Translation and Transformation

Post-modernism isn't really a thing, it's kinda like "New Age"- more of a label for a group of activities. "Post-modernism" is concerned with surfaces. Post-modernism posits that underneath a surface is a self-referential matrix of creatively anachronistic, stylized, neo-modern mythological motifs. It therefor suggests an appraisal of the surface to see the bent structuralism underneath. Post-modern philosophy is more a critical expose of the warped structure of structuralism than an advertisement for the aesthetics of the post-modern approach to art.

Chris
 
Thanks Chris, very informative. Does this relate to deconstructionism? I always wondered about this
 
Hi Paladin —

I really wanted to contribute more to this debate, but every time I run out of time, and then the thing's moved on ...

I think there's a lot of mileage in Translation and Transformation, but if you want me to come at it from a Catholic perspective, then two things straight off.

The first is there's a T missing — Transcendance.
I cannot discuss this meaningfully and leave God out of the equation, after all, and I don't think Wilbur allows for the operation of grace?

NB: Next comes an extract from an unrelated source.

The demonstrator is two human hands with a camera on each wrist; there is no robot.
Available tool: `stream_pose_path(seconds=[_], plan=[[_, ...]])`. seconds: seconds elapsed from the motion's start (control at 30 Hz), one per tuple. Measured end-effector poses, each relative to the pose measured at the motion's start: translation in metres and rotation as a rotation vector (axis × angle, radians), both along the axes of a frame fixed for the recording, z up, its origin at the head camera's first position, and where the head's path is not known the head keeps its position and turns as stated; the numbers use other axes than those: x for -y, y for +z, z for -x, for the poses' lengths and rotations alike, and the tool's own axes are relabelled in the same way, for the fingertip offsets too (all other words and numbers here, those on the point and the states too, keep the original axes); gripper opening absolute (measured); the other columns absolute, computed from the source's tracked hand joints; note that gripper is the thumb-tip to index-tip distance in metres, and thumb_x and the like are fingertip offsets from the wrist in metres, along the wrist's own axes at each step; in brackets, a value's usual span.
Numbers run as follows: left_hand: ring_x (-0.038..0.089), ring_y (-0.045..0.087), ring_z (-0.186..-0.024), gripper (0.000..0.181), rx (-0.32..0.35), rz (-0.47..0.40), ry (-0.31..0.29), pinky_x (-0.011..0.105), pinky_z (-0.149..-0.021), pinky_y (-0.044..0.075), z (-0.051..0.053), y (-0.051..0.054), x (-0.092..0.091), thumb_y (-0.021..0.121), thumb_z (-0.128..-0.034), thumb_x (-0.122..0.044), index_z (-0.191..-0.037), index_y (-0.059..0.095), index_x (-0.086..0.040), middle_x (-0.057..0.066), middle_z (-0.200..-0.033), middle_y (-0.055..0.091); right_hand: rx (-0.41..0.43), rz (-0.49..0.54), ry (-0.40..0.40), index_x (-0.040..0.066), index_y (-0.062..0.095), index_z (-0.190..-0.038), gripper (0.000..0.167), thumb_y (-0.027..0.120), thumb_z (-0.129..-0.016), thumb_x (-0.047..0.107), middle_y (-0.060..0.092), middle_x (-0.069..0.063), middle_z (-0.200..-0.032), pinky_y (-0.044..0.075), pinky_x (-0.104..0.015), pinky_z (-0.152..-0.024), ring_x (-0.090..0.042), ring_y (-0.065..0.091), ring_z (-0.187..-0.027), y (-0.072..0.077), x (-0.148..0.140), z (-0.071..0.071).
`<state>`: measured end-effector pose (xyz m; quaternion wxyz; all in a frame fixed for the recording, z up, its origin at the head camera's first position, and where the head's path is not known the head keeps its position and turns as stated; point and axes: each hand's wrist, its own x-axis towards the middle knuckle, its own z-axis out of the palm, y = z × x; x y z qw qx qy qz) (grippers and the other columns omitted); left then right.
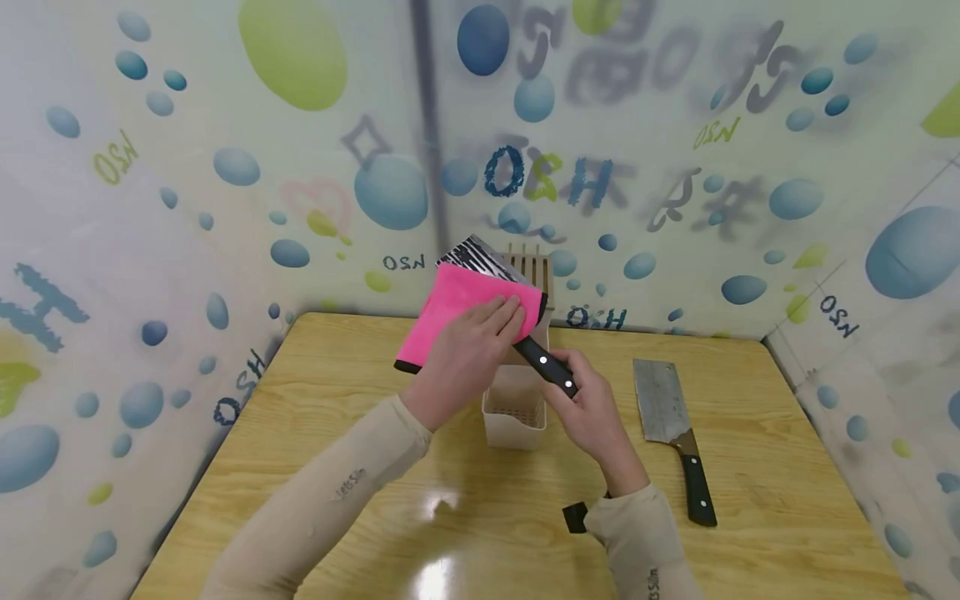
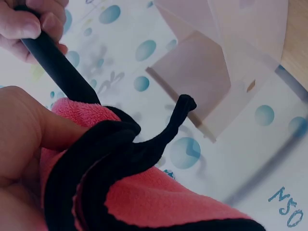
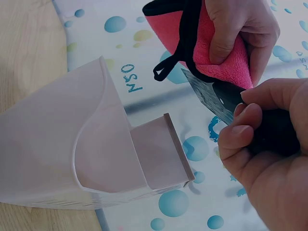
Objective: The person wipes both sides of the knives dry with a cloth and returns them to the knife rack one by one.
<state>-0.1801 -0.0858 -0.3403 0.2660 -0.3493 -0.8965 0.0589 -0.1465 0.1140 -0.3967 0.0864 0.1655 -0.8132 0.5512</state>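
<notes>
A wide-bladed knife is held up over the table, its black handle (image 1: 545,364) gripped by the right hand (image 1: 592,408). In the right wrist view part of the blade (image 3: 211,96) shows beside the right hand (image 3: 264,144). A pink cloth (image 1: 457,304) with black edging is folded around the blade, whose shiny upper part (image 1: 483,257) sticks out. The left hand (image 1: 468,354) lies over the cloth, pinching cloth and blade between thumb and fingers, as the right wrist view shows. A black loop (image 2: 178,118) hangs from the cloth.
A pale knife holder (image 1: 515,417) with a slotted brown top (image 1: 534,271) stands behind and below the hands. To the right a cleaver (image 1: 663,404) lies on the wooden table (image 1: 765,450). A small black object (image 1: 575,517) is beside the right sleeve. Patterned walls enclose the table.
</notes>
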Motion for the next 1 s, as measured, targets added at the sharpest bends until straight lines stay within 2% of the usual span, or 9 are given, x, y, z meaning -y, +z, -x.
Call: stream_pose_path(seconds=[0.2,0.4,0.5,0.73,1.0], plan=[[0.028,0.06,-0.134,0.048,-0.038,0.012,-0.04,0.037,-0.11,0.05,-0.011,-0.005,-0.004,0.073,-0.0968,-0.008,-0.143,0.06,0.0,0.015,-0.146,0.06,0.008,-0.013,-0.002,-0.002,0.059,-0.131,0.033,0.062,-0.098,0.002,0.067,-0.022,-0.12,0.052,-0.03,-0.075,-0.03,0.061,-0.096,0.002,0.0,0.001],[0.029,0.06,-0.133,0.048,-0.069,-0.02,-0.056,0.036,-0.109,0.051,-0.02,-0.009,-0.006,0.073,-0.0965,-0.009,-0.142,0.061,0.001,0.016,-0.145,0.061,0.019,-0.003,0.001,-0.002,0.057,-0.132,0.033,0.061,-0.1,0.004,0.066,-0.023,-0.121,0.053,-0.027,-0.073,-0.029,0.061,-0.094,0.004,0.002,0.0],[0.03,0.059,-0.135,0.048,-0.068,-0.054,-0.057,0.037,-0.111,0.05,-0.025,-0.011,-0.007,0.072,-0.0973,-0.009,-0.142,0.06,0.002,0.017,-0.146,0.06,0.033,0.009,-0.005,-0.003,0.057,-0.131,0.033,0.061,-0.1,0.005,0.065,-0.022,-0.115,0.052,-0.026,-0.069,-0.028,0.059,-0.089,0.005,0.003,-0.001],[0.029,0.057,-0.137,0.046,-0.081,-0.119,-0.064,0.038,-0.115,0.046,-0.032,-0.013,-0.009,0.066,-0.0972,-0.001,-0.142,0.059,0.002,0.016,-0.145,0.061,0.082,0.078,0.0,-0.002,0.058,-0.126,0.028,0.06,-0.101,0.009,0.057,-0.017,-0.087,0.048,-0.025,-0.055,-0.022,0.054,-0.069,0.008,0.003,-0.003],[0.029,0.054,-0.139,0.047,-0.086,-0.158,-0.082,0.038,-0.116,0.044,-0.035,-0.014,-0.009,0.065,-0.0979,-0.001,-0.144,0.058,0.002,0.016,-0.147,0.059,0.15,0.199,0.021,-0.003,0.056,-0.124,0.025,0.058,-0.103,0.01,0.056,-0.015,-0.082,0.049,-0.025,-0.056,-0.021,0.054,-0.066,0.01,0.002,-0.002]])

One of my Perennialist philosophy authors is a Tibetan Buddhist who has written on this very topic, in a positive manner, albeit different to how i would present it, but profoundly.

Wilbur does seem to be a 'self-power' type, and it is axiomatic in the Christian philosophic understanding of the term that a thing cannot transcend itself, cannot act other than of its nature, so there's a discussion right there.

The second is the tension between justice and mercy.
In the Christian tradition, Jesus continually highlights the last person you'd think of as being 'justified' (ie saved/redeemed/delivered) by God — the poor widow, the publican in the temple ... and are these not just the types Wilbur might write off as translation but not transformed?

Thomas
 
I see what you mean Thomas, it seems problematic from a Catholic standpoint. I wonder how Br. Steindel-Rast, and Father Keating resolve this as they both seem part of the "integral" entourage so to speak.
I do think however, that Wilber's idea of transformation would include a definition of transcendance, though probably not from a God centered view.
Even though many of us have followed a religion or path, and have had some success in translating from older, dysfunctional behavior to becoming a better human being there is still a hunger for more. Now, some may claim we are merely looking for another construct to provide some relief from an inherrent existential angst, and would happily embrace another construct, more complex than the last to ease the pain.
Still, the other function of religion goes beyond this aspect for the self begins to dissolve into the Beloved as it did for St. John of the Cross and others. Regardless how we frame it, the next step beyond becoming a better human, must be to leave what we think is ourselves behind, to surrender even a healthy sense of self for what lies beyond the bend in the undergrowth, for at this point we cannot travel both paths and remain one traveler can we?
 
Hi Mark,

I haven't read this Wilbur guy. I read the link from the OP. It seems to me that Wilbur is equating the annihilation of the separate self with transformation. Couple of quotes:
But with transformation, the very process of translation itself is challenged, witnessed, undermined and eventually dismantled.
This is what deconstruction is after.
With typical translation, the self (or subject) is given a new way to think about the world (or objects); but with radical transformation, the self itself is inquired into, looked into, grabbed by its throat and literally throttled to death.
This is where East doesn't meet West. My question is, if the self is given a new way to think doesn't that add to self? And how is this added-to self going to start annihilating itself? How does superimposing programming over programming subtract self? The point of self deconstruction is to strip away the patina of accepted meaning and see things as they are on the very surface. The annihilation of the self is never the goal. This is an essential difference in philosophy between the East and West.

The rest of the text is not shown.